(Problem to solve)
Take the line with "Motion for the" as the first line and the last line of the data as the final one. Write out those lines exactly, and no others.

──────────────────────────────

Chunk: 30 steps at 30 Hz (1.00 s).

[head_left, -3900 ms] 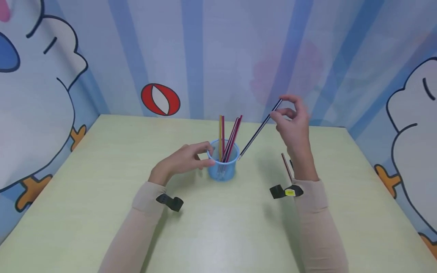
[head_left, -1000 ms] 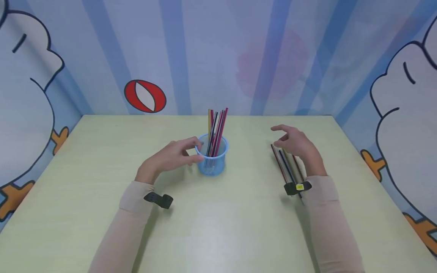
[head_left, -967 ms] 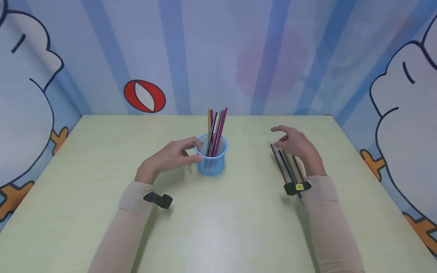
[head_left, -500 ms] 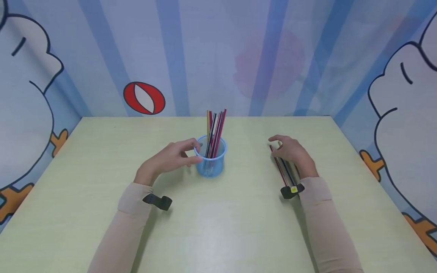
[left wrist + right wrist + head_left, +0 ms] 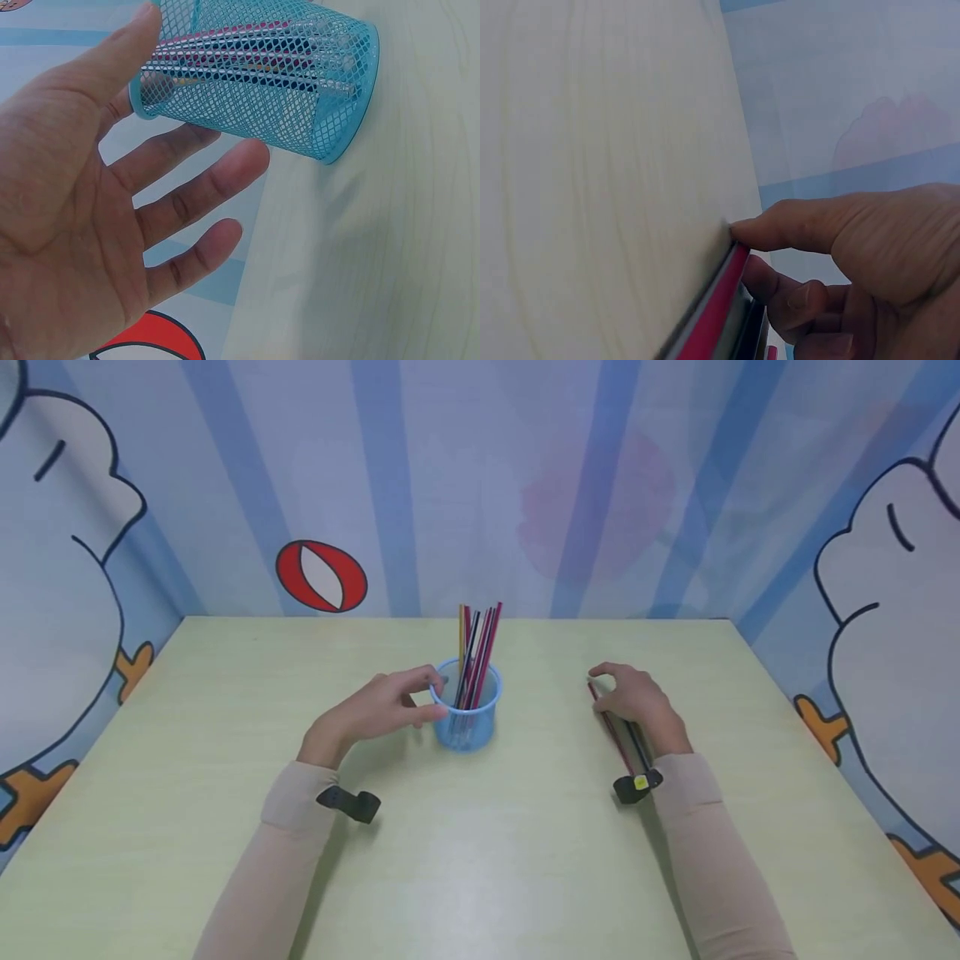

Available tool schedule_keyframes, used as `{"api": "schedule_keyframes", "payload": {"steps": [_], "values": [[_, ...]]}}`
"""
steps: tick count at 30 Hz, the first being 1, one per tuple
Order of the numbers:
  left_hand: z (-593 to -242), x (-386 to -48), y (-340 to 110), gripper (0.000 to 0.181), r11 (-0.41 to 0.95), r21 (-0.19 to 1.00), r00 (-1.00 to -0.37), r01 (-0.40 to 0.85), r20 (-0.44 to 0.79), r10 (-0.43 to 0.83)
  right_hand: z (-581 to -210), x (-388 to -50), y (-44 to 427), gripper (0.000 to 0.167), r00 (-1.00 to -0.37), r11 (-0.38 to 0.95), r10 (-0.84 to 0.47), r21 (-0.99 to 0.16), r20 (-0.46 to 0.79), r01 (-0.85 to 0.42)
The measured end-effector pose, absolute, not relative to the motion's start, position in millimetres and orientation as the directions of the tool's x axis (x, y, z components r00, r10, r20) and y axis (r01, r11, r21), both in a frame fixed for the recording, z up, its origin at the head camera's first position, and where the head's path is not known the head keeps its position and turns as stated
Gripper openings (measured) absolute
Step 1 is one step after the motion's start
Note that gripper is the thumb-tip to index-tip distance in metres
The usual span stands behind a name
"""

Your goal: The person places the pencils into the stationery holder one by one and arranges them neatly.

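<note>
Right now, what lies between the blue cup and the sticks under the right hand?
Only bare tabletop lies between the blue cup and those sticks; the head view shows this.

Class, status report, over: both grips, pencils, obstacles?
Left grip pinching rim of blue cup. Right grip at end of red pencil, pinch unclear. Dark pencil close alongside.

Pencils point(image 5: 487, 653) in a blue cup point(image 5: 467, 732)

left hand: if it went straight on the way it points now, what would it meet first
The blue mesh cup, whose rim the left hand holds; beyond that, probably the pencils leaning inside, though depth there is hard to judge.
</note>
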State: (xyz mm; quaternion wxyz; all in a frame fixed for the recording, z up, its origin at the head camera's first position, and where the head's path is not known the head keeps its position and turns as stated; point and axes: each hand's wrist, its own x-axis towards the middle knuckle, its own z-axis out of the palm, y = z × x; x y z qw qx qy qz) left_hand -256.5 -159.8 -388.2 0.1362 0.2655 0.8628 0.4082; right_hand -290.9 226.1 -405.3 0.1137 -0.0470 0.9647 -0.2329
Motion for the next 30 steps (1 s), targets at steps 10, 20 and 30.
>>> {"api": "schedule_keyframes", "payload": {"steps": [10, 20, 30], "values": [[-387.8, -258.0, -158.4, 0.028, 0.537, 0.774, -0.826, 0.336, -0.033, 0.563, -403.4, -291.9, 229.3, 0.055, -0.961, 0.834, -0.171, -0.551, -0.219, -0.022], [-389.7, -257.5, -157.5, 0.028, 0.53, 0.776, -0.824, 0.341, -0.025, 0.566, -391.2, -286.3, 227.4, 0.053, -0.959, 0.735, -0.194, -0.678, -0.207, -0.003], [-389.6, -257.0, -159.1, 0.028, 0.534, 0.776, -0.829, 0.335, -0.027, 0.559, -368.0, -281.1, 216.1, 0.05, -0.99, 0.614, -0.138, -0.787, -0.039, -0.055]]}}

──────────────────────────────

(Answer to this problem)
Motion for the next 30 steps (1 s), targets at steps 10, 20 and 30.
>>> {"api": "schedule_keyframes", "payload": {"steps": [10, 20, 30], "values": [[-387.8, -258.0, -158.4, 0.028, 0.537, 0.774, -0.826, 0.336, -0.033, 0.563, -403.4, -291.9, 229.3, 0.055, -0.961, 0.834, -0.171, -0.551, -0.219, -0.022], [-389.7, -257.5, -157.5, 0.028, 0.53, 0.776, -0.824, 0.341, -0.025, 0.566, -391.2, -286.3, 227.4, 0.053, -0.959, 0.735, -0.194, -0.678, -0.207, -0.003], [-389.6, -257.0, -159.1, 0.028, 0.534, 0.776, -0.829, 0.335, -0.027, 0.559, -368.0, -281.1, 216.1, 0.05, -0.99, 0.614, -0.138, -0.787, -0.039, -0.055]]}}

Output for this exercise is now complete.